Key Statistics Terms and definitions covered in this textbook
  • Acceptance region

    In hypothesis testing, a region in the sample space of the test statistic such that if the test statistic falls within it, the null hypothesis cannot be rejected. This terminology is used because rejection of H0 is always a strong conclusion and acceptance of H0 is generally a weak conclusion

  • Categorical data

    Data consisting of counts or observations that can be classiied into categories. The categories may be descriptive.

  • Causal variable

    When y fx = ( ) and y is considered to be caused by x, x is sometimes called a causal variable

  • Central tendency

    The tendency of data to cluster around some value. Central tendency is usually expressed by a measure of location such as the mean, median, or mode.

  • Combination.

    A subset selected without replacement from a set used to determine the number of outcomes in events and sample spaces.

  • Contingency table.

    A tabular arrangement expressing the assignment of members of a data set according to two or more categories or classiication criteria

  • Continuity correction.

    A correction factor used to improve the approximation to binomial probabilities from a normal distribution.

  • Correction factor

    A term used for the quantity ( / )( ) 1 1 2 n xi i n ? = that is subtracted from xi i n 2 ? =1 to give the corrected sum of squares deined as (/ ) ( ) 1 1 2 n xx i x i n ? = i ? . The correction factor can also be written as nx 2 .

  • Correlation

    In the most general usage, a measure of the interdependence among data. The concept may include more than two variables. The term is most commonly used in a narrow sense to express the relationship between quantitative variables or ranks.
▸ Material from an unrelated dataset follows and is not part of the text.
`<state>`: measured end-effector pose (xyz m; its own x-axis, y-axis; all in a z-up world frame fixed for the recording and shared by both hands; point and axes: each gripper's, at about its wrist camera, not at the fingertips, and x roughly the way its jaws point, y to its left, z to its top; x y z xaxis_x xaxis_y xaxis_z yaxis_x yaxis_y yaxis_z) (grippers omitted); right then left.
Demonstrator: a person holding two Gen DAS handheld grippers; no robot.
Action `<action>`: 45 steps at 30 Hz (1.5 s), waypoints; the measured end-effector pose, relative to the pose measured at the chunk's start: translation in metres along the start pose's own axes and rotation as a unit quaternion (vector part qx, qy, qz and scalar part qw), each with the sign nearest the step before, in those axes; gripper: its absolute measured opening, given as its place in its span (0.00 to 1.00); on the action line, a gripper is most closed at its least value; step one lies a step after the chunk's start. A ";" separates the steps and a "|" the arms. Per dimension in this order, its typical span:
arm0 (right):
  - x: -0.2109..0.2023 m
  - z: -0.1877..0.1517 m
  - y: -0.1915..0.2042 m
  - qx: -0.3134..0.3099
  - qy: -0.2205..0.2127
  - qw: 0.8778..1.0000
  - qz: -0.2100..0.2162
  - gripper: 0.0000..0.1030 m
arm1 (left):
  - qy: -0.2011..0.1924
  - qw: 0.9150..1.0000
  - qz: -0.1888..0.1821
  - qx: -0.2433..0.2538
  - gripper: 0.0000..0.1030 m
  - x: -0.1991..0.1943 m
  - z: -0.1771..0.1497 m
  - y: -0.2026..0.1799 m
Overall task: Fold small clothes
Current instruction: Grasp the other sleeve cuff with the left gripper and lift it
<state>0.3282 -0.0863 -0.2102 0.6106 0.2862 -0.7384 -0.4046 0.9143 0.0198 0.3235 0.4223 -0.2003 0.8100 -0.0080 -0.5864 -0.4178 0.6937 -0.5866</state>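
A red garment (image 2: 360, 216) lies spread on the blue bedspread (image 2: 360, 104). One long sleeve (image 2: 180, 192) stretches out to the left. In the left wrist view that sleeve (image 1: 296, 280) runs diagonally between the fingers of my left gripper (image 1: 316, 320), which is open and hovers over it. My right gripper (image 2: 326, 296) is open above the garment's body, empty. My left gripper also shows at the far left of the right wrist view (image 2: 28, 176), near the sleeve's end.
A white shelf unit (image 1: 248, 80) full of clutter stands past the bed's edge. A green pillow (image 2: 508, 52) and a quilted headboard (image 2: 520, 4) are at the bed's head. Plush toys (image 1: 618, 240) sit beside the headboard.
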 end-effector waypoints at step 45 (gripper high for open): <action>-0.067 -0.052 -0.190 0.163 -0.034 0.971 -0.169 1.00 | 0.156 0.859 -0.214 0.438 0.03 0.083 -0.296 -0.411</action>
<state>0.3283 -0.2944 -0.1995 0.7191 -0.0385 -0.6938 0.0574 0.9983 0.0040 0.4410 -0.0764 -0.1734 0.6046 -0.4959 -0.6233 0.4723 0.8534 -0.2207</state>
  • Correlation coeficient

    A dimensionless measure of the linear association between two variables, usually lying in the interval from ?1 to +1, with zero indicating the absence of correlation (but not necessarily the independence of the two variables).

  • Critical value(s)

    The value of a statistic corresponding to a stated signiicance level as determined from the sampling distribution. For example, if PZ z PZ ( )( .) . ? =? = 0 025 . 1 96 0 025, then z0 025 . = 1 9. 6 is the critical value of z at the 0.025 level of signiicance. Crossed factors. Another name for factors that are arranged in a factorial experiment.

  • Designed experiment

    An experiment in which the tests are planned in advance and the plans usually incorporate statistical models. See Experiment

  • Discrete distribution

    A probability distribution for a discrete random variable

  • Enumerative study

    A study in which a sample from a population is used to make inference to the population. See Analytic study

  • Error variance

    The variance of an error term or component in a model.

  • Exhaustive

    A property of a collection of events that indicates that their union equals the sample space.

  • F distribution.

    The distribution of the random variable deined as the ratio of two independent chi-square random variables, each divided by its number of degrees of freedom.

  • F-test

    Any test of signiicance involving the F distribution. The most common F-tests are (1) testing hypotheses about the variances or standard deviations of two independent normal distributions, (2) testing hypotheses about treatment means or variance components in the analysis of variance, and (3) testing signiicance of regression or tests on subsets of parameters in a regression model.

  • Finite population correction factor

    A term in the formula for the variance of a hypergeometric random variable.

  • Geometric random variable

    A discrete random variable that is the number of Bernoulli trials until a success occurs.